> [TASK BRIEF]
The reply must return each line of the data exactly.

> [AVAILABLE DATA]
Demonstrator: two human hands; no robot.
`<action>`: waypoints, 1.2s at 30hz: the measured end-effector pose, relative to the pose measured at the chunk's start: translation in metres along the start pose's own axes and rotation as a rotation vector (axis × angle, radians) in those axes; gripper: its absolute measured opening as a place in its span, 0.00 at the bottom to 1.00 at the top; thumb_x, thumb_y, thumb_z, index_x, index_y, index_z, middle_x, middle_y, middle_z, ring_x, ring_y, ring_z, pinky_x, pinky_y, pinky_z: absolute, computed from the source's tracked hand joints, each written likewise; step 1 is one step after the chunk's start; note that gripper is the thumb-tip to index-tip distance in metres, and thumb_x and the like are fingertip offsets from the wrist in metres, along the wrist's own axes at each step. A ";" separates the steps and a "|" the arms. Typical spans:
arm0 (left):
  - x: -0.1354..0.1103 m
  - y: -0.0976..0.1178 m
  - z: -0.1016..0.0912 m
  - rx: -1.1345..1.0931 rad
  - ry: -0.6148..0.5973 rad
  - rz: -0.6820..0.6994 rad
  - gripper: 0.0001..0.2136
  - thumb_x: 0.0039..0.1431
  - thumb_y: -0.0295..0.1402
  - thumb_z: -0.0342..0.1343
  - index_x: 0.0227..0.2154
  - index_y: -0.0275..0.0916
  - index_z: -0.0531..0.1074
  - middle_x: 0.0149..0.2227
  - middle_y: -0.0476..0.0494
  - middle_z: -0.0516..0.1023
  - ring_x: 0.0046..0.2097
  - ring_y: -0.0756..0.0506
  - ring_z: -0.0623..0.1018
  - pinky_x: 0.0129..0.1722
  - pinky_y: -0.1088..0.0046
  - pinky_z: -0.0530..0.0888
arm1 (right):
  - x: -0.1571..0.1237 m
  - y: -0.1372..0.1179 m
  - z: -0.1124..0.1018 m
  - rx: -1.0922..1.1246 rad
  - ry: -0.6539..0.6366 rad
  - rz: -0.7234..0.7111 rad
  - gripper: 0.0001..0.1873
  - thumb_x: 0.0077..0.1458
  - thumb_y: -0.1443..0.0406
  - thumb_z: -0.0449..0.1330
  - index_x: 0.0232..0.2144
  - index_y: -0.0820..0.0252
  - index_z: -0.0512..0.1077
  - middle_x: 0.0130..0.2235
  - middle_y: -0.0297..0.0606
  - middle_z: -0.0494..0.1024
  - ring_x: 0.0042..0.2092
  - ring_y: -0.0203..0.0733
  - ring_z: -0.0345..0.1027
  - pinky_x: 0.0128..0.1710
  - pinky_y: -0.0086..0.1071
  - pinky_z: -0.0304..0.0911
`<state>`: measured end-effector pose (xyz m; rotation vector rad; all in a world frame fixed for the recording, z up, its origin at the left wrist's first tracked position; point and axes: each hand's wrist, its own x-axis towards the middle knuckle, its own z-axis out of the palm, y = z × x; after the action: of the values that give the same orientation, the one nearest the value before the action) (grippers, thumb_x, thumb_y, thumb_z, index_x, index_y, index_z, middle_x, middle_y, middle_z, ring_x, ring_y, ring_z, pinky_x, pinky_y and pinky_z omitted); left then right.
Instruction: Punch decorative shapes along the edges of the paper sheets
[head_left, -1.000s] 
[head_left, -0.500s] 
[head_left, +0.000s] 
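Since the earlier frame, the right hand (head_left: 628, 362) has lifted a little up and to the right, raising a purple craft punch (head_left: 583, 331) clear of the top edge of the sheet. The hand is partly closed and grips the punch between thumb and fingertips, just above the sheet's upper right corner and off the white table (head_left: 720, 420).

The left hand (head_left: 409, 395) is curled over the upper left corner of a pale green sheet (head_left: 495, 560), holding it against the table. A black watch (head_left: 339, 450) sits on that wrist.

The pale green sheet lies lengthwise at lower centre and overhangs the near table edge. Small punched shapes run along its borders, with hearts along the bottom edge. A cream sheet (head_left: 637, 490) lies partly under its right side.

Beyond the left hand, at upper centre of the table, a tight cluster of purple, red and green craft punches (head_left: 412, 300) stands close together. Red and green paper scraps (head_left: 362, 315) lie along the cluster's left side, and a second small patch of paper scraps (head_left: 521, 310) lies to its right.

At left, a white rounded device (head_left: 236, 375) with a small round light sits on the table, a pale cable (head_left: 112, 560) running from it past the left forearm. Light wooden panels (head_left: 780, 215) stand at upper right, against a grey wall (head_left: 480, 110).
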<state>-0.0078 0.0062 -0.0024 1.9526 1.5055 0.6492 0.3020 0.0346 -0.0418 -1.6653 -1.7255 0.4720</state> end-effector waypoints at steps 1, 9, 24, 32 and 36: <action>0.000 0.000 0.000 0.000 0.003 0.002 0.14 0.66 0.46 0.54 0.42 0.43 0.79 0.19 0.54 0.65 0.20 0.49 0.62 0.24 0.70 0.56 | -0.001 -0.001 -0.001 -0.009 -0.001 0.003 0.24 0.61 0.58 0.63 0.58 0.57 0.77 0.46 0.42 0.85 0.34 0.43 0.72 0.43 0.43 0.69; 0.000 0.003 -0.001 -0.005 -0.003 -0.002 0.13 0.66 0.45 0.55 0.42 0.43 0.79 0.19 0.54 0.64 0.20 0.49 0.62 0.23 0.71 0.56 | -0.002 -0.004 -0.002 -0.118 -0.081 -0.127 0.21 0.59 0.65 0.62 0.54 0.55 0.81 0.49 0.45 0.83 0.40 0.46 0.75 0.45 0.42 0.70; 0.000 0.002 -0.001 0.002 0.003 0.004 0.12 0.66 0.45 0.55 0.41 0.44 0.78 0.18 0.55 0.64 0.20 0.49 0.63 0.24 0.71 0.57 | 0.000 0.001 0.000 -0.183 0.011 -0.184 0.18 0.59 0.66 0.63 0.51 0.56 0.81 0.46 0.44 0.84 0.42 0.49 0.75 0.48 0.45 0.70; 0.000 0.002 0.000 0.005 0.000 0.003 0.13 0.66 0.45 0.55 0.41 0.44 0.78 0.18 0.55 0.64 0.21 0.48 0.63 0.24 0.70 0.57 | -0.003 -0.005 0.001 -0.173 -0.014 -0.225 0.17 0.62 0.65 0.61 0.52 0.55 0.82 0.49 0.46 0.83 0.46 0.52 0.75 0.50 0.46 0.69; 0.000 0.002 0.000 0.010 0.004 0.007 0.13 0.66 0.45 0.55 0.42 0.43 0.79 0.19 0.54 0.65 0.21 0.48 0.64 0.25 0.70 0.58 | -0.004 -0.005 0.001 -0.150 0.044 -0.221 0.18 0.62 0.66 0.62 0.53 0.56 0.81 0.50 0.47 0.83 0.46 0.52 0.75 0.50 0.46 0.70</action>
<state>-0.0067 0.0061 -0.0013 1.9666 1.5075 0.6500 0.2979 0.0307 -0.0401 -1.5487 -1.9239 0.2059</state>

> [OUTPUT OF THE TASK]
Demonstrator: two human hands; no robot.
`<action>`: waypoints, 1.2s at 30hz: the measured end-effector pose, relative to the pose measured at the chunk's start: translation in metres along the start pose's own axes and rotation as a rotation vector (axis × angle, radians) in those axes; gripper: its absolute measured opening as a place in its span, 0.00 at the bottom to 1.00 at the top; thumb_x, thumb_y, thumb_z, index_x, index_y, index_z, middle_x, middle_y, middle_z, ring_x, ring_y, ring_z, pinky_x, pinky_y, pinky_z: absolute, computed from the source's tracked hand joints, each written likewise; step 1 is one step after the chunk's start; note that gripper is the thumb-tip to index-tip distance in metres, and thumb_x and the like are fingertip offsets from the wrist in metres, along the wrist's own axes at each step. A ";" separates the steps and a "|" the arms. Typical spans:
arm0 (left):
  - x: -0.1354..0.1103 m
  - y: -0.0976..0.1178 m
  - z: -0.1016..0.0912 m
  - rx: -1.1345..1.0931 rad
  - ry: -0.6148..0.5973 rad
  - rz: -0.6820..0.6994 rad
  - gripper: 0.0001..0.2136
  - thumb_x: 0.0039..0.1431
  - thumb_y: -0.0295..0.1402
  - thumb_z: -0.0342..0.1343
  - index_x: 0.0227..0.2154
  - index_y: -0.0275..0.0916
  - index_z: -0.0531..0.1074
  - middle_x: 0.0149..0.2227
  - middle_y: -0.0476..0.0494
  - middle_z: -0.0516..0.1023
  - ring_x: 0.0046..0.2097
  - ring_y: -0.0756..0.0506
  - ring_z: -0.0623..0.1018
  - pinky_x: 0.0129..0.1722
  - pinky_y: -0.1088..0.0046
  - pinky_z: -0.0530..0.0888
arm1 (right):
  - x: -0.1571..0.1237 m
  - y: -0.1372..0.1179 m
  - z: -0.1124..0.1018 m
  - rx: -1.0922..1.1246 rad
  - ry: -0.6539..0.6366 rad
  - rz: -0.7234..0.7111 rad
  - gripper: 0.0001..0.1873
  - thumb_x: 0.0077..0.1458
  - thumb_y: -0.1443..0.0406
  - thumb_z: -0.0449..0.1330
  - index_x: 0.0232..0.2144
  - index_y: -0.0820..0.0252
  - index_z: -0.0512..0.1077
  - middle_x: 0.0130..0.2235
  - middle_y: -0.0297..0.0606
  - middle_z: -0.0494..0.1024
  - ring_x: 0.0042..0.2092
  - ring_y: -0.0203..0.0733
  - ring_z: -0.0345..0.1027
  - pinky_x: 0.0128..0.1710
  - pinky_y: -0.0086..0.1071
  - pinky_z: -0.0304..0.0911
`<state>`: measured end-effector pose (xyz m; rotation vector rad; all in a world frame fixed for the recording, z up, its origin at the left wrist's first tracked position; point and axes: each hand's wrist, its own x-axis towards the middle knuckle, its own z-axis out of the palm, y = z × x; after the action: of the values that give the same orientation, the one nearest the value before the action) (grippers, thumb_x, thumb_y, thumb_z, index_x, index_y, index_z, middle_x, middle_y, middle_z, ring_x, ring_y, ring_z, pinky_x, pinky_y and pinky_z omitted); left then right.
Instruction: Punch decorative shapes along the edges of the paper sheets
[head_left, -1.000s] 
[head_left, -0.500s] 
[head_left, +0.000s] 
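Since the earlier frame, the right hand (head_left: 628, 362) has lifted a little up and to the right, raising a purple craft punch (head_left: 583, 331) clear of the top edge of the sheet. The hand is partly closed and grips the punch between thumb and fingertips, just above the sheet's upper right corner and off the white table (head_left: 720, 420).

The left hand (head_left: 409, 395) is curled over the upper left corner of a pale green sheet (head_left: 495, 560), holding it against the table. A black watch (head_left: 339, 450) sits on that wrist.

The pale green sheet lies lengthwise at lower centre and overhangs the near table edge. Small punched shapes run along its borders, with hearts along the bottom edge. A cream sheet (head_left: 637, 490) lies partly under its right side.

Beyond the left hand, at upper centre of the table, a tight cluster of purple, red and green craft punches (head_left: 412, 300) stands close together. Red and green paper scraps (head_left: 362, 315) lie along the cluster's left side, and a second small patch of paper scraps (head_left: 521, 310) lies to its right.

At left, a white rounded device (head_left: 236, 375) with a small round light sits on the table, a pale cable (head_left: 112, 560) running from it past the left forearm. Light wooden panels (head_left: 780, 215) stand at upper right, against a grey wall (head_left: 480, 110).
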<state>-0.0078 0.0062 -0.0024 1.9526 1.5055 0.6492 0.3020 0.0346 -0.0418 -1.6653 -1.7255 0.4720</state> end-effector waypoints at steps 1, 9, 24, 32 and 36: <action>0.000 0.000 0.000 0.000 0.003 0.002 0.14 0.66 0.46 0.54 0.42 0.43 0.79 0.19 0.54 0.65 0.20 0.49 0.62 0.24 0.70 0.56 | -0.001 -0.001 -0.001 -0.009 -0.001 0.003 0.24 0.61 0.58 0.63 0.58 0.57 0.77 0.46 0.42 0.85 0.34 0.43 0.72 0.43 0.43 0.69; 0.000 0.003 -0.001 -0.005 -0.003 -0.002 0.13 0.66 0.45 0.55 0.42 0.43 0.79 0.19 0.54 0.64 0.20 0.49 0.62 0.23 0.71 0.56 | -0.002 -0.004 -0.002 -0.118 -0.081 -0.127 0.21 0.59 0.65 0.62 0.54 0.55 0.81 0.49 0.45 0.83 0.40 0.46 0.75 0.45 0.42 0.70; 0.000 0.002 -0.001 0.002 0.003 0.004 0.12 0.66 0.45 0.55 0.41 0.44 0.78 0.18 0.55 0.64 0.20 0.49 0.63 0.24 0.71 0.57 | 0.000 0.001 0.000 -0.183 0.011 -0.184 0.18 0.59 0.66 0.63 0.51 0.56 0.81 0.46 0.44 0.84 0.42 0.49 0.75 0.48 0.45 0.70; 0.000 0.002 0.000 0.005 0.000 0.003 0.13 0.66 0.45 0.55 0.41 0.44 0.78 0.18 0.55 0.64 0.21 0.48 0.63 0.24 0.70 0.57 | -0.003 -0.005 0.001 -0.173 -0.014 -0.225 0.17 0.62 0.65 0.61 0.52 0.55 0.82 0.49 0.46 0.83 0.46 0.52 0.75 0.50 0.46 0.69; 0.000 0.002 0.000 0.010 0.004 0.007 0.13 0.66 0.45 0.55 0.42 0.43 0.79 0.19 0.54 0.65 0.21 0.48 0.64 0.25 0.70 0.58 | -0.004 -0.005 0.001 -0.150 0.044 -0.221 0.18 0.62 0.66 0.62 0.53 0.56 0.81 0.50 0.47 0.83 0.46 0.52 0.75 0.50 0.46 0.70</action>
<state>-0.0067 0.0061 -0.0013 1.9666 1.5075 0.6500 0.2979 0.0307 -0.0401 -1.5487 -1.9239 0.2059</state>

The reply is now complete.